O policial disfarçado Simon Wellings foi exposto por um erro próprio durante uma reunião sigilosa da unidade de observação. A revelação ocorreu no âmbito de uma investigação pública sobre agentes infiltrados em manifestações de esquerda.
Wellings admitiu ter se responsabilizado pela exposição ao discutir sobre ativistas com colegas da divisão especial, ao ligar para o número de uma campaignista inadvertidamente durante o encontro. O telefonema foi redirecionado para a caixa postal da ativista.
O caso envolve o que foi chamado de unidade de Disfarce Especial, ligada à Scotland Yard, que monitorava grupos de esquerda entre 2001 e 2007. A divulgação ocorreu em 2004, em Londres, durante a reunião com a equipe da sl para a SDS.
O que aconteceu
Durante o encontro, Wellings consultou o número de uma ativista no seu celular e, ao ligar, acabou acionando a ligação direta. A conversa gravada mostrou a troca de informações entre agentes sobre identificar manifestantes por fotos.

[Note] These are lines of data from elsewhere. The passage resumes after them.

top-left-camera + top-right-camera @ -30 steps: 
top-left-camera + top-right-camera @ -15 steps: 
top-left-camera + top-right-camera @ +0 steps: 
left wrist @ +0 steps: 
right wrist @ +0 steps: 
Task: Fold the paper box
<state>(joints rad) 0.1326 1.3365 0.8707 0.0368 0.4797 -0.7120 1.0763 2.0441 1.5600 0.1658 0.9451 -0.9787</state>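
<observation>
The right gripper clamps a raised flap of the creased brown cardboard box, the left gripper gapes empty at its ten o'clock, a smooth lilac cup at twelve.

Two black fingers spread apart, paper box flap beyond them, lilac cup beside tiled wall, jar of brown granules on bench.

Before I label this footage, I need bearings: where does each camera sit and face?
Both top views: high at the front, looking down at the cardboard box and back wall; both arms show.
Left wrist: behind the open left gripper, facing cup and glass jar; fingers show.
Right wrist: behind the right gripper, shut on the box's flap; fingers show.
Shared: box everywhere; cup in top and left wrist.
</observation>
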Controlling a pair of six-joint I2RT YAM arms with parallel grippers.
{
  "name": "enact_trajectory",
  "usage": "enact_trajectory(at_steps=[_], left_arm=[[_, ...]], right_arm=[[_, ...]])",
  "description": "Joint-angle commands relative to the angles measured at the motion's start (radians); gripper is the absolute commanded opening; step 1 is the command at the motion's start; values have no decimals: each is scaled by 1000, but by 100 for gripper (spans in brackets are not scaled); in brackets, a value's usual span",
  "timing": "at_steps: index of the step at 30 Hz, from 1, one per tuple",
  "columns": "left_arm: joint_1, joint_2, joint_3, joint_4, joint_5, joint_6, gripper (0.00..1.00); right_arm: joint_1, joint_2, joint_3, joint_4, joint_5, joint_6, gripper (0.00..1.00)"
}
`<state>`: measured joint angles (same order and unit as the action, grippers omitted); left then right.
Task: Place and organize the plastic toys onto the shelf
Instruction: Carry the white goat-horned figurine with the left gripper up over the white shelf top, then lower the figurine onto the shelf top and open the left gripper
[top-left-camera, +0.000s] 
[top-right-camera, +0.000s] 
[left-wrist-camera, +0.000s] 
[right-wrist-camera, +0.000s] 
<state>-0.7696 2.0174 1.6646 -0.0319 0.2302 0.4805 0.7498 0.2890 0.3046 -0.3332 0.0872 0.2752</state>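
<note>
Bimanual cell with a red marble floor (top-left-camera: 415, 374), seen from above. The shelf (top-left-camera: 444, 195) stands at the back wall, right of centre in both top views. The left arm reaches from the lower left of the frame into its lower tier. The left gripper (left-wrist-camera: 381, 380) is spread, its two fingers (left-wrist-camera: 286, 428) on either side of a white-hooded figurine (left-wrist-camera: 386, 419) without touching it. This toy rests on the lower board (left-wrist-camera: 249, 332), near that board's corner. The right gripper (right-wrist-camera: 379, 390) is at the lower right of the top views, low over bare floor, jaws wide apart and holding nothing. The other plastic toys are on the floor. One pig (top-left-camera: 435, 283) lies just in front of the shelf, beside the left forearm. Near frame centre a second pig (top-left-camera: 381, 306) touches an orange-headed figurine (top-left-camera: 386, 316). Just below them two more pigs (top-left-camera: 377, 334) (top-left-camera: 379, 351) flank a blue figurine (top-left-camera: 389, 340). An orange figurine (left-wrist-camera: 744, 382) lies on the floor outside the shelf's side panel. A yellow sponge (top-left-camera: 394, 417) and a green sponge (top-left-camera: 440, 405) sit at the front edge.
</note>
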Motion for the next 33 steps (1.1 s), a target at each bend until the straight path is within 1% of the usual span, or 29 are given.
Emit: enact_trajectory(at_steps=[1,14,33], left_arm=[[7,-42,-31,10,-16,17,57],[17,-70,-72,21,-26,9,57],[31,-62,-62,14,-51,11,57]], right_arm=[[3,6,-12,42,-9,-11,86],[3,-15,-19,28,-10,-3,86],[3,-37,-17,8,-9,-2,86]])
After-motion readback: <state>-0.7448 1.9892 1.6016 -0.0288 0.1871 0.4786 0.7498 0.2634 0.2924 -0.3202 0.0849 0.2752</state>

A gravação capturou ainda a solicitação de identificação de campaigners, sem que Wellings percebesse que a conversa estava gravada. Documentos internos mostram como a exposição provocou decisões dentro da polícia.
Quem está envolvido
Wellings usava o nome fictício Simon Wellings e atuava infiltrado no grupo Globalise Resistance, além de outras campanhas de esquerda. O grupo reconheceu a voz na gravação e o expulsou.
O repasse de informações incluía relatórios de vigilância, às vezes citando dados sensíveis como contas bancárias, moradia e relações pessoais de ativistas. Ao todo, ele relatou milhares de registros.

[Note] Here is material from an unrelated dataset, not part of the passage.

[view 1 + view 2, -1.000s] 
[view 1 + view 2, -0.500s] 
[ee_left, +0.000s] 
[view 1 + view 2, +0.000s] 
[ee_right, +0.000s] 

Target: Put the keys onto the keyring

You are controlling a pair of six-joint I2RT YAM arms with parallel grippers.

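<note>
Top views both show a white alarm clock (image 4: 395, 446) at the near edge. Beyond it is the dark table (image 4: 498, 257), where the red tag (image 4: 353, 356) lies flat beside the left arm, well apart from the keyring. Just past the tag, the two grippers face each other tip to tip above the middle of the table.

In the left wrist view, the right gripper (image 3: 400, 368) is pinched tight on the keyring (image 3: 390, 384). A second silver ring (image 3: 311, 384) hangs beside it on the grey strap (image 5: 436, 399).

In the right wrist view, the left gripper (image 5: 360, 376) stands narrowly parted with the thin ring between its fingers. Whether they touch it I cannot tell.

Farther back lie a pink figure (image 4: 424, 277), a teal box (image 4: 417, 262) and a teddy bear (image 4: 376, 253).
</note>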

Desdobramentos na apuração
Após a expulsão, Wellings continuou monitorando outros ativistas por mais três anos, apesar das críticas sobre a veracidade dos relatórios. Ele afirmou ter buscado refletir fielmente o que observava.
Um memorando criado quatro dias após a expulsão discutiu se manter Globalise Resistance intacto ou lançar uma operação destrutiva usando Wellings. O significado exato foi questionado pela investigação.
Contexto institucional
O inquérito público, conduzido para entender a atuação de cerca de 139 agentes infiltrados, analisa décadas de espionagem sobre dezenas de milhares de ativistas, predominantemente de esquerda. O objetivo é esclarecer práticas de vigilância.
Wellings reconheceu ter sido responsabilizado pela falha de expor a rede sob vigilância. Após o episódio, o perfil do agente passou a ser tema de novas investigações e depoimentos.
Considerações finais do caso
O inquérito deve ouvir mais depoimentos sobre o memorando e a gestão da SDS, guarnição responsável pela operação de disfarce. O objetivo é esclarecer procedimentos, impactos e controles adotados pela polícia.